What the task requires
From the first line to the last, copy the material exactly and leave the pictures out.

Supplied material
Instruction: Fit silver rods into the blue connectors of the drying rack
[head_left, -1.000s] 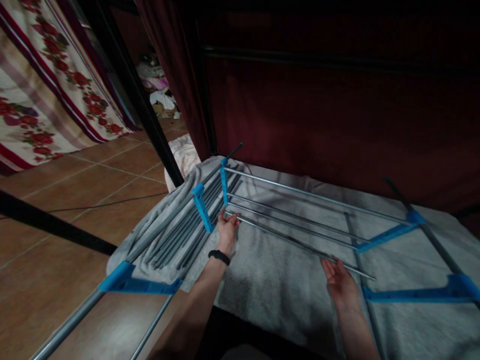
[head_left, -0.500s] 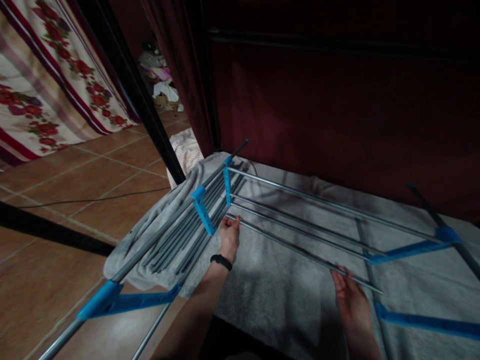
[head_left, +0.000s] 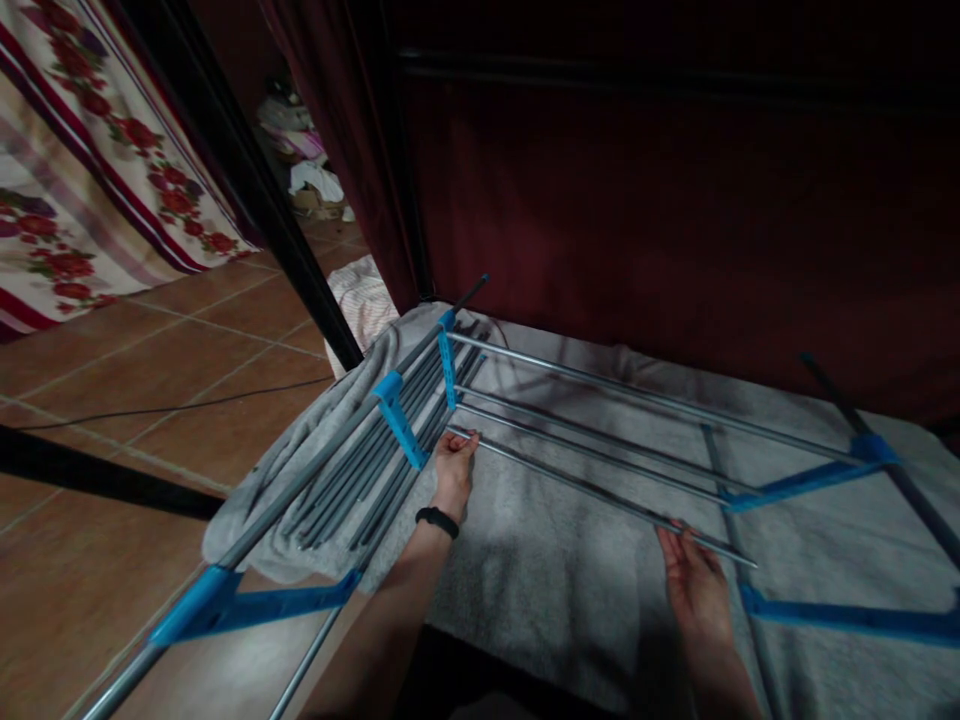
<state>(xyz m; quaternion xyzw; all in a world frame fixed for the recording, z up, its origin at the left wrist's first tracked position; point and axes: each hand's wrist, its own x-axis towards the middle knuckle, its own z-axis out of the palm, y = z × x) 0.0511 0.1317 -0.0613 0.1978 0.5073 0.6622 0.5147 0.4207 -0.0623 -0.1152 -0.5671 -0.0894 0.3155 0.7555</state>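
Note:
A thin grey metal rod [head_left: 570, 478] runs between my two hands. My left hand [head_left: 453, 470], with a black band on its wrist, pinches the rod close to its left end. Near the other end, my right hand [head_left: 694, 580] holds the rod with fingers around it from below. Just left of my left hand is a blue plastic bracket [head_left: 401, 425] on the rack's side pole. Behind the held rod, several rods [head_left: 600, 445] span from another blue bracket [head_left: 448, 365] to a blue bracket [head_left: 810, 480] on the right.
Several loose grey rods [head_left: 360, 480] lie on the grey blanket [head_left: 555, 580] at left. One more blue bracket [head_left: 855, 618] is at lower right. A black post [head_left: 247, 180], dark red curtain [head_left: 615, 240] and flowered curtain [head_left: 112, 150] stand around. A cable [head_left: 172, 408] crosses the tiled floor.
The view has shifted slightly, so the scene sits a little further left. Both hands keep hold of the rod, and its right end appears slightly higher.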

Response area
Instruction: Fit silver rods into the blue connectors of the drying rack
[head_left, -1.000s] 
[head_left, -0.500s] 
[head_left, +0.000s] 
<state>(xyz m; quaternion xyzw; all in a world frame fixed for the recording, z up, its origin at the left wrist's first tracked position; point and axes: each hand's wrist, its own x-axis towards the middle knuckle, its own z-axis out of the palm, y = z × x) 0.0511 0.1317 -0.0613 0.1978 0.5073 0.6622 0.5147 0.4207 -0.0623 -0.1152 -0.5671 -0.0894 0.3155 0.7555</state>
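Note:
A thin grey metal rod [head_left: 570, 478] runs between my two hands. My left hand [head_left: 453, 470], with a black band on its wrist, pinches the rod close to its left end. Near the other end, my right hand [head_left: 694, 580] holds the rod with fingers around it from below. Just left of my left hand is a blue plastic bracket [head_left: 401, 425] on the rack's side pole. Behind the held rod, several rods [head_left: 600, 445] span from another blue bracket [head_left: 448, 365] to a blue bracket [head_left: 810, 480] on the right.
Several loose grey rods [head_left: 360, 480] lie on the grey blanket [head_left: 555, 580] at left. One more blue bracket [head_left: 855, 618] is at lower right. A black post [head_left: 247, 180], dark red curtain [head_left: 615, 240] and flowered curtain [head_left: 112, 150] stand around. A cable [head_left: 172, 408] crosses the tiled floor.
The view has shifted slightly, so the scene sits a little further left. Both hands keep hold of the rod, and its right end appears slightly higher.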

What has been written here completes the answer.